Absorbé par cette contemplation générale il descendra dans un
détail, qui mettra son esprit plus à l’aise ; il examinera les
differences des Terroirs, des Mineraux, des Plantes, des Fruits,
& avec une satisfaction égale, il visitera les Cavernes, les
Forêts, les Montagnes, & les Vallées.
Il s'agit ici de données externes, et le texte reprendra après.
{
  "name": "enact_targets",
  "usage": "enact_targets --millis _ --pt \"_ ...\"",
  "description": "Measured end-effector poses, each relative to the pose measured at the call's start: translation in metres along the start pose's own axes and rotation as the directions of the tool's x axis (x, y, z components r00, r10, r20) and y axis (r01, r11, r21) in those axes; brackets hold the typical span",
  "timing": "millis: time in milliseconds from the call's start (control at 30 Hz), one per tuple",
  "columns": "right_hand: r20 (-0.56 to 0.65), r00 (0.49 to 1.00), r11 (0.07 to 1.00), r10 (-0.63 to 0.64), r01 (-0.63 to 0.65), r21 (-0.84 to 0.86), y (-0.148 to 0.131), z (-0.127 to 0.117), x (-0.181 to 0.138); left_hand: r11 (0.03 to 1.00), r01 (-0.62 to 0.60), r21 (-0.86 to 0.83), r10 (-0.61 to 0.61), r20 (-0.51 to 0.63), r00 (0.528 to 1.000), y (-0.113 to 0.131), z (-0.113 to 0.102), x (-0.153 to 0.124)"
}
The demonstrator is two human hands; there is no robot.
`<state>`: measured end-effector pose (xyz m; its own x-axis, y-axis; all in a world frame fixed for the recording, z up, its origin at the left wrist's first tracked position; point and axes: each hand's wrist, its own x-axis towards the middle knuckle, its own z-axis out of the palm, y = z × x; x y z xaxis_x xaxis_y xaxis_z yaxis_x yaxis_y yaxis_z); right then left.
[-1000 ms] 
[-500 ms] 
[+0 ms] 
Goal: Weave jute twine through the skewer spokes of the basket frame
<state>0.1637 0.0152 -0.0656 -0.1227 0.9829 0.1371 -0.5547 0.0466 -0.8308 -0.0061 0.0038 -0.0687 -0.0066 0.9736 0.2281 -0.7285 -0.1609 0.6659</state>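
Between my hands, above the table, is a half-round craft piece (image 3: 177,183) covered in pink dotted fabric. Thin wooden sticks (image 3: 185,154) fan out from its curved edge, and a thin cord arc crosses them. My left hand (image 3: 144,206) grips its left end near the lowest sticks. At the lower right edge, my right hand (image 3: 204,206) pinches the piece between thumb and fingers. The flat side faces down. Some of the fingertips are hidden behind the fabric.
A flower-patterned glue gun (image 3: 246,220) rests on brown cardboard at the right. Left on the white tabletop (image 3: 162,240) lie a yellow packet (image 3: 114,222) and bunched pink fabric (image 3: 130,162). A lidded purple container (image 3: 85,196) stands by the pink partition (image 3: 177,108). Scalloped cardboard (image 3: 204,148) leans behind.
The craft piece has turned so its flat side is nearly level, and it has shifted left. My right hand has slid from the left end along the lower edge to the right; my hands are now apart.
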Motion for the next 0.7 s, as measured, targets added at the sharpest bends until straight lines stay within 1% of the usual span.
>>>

Dès que par le secours
de l’Auteur, il aura connu le séjour qu’il doit habiter, pendant
cette vie, il apprendra de lui la structure des organes, qui
nous ont été donnez, pour nous rendre ce séjour
agréable & commode ; il comprendra que l’oreille est
disposée pour recevoir les sons ; que nos narines sont faites
exprès pour l’odeur, comme la langue pour le goût, & les
yeux pour la vûë, & que les nerfs sont munis d’une
sensibilité heureuse, qui nous fournit des moyens promts &
rapides pour éviter tout ce qui est pernicieux pour nôtre corps.
Tout cet Ouvrage renfermé en quinze Sermons est fini par des
reflexions, qui en appliquent chaque partie au but unique de
l’Auteur, à la gloire de Dieu ; puis qu’il a travaillé pour une
fin si noble, il peut espérer avec confiance, qu’il en sera
récompensé, par une immortalité glorieuse, bien plus desirable,
que l’estime éternelle des foibles Humains.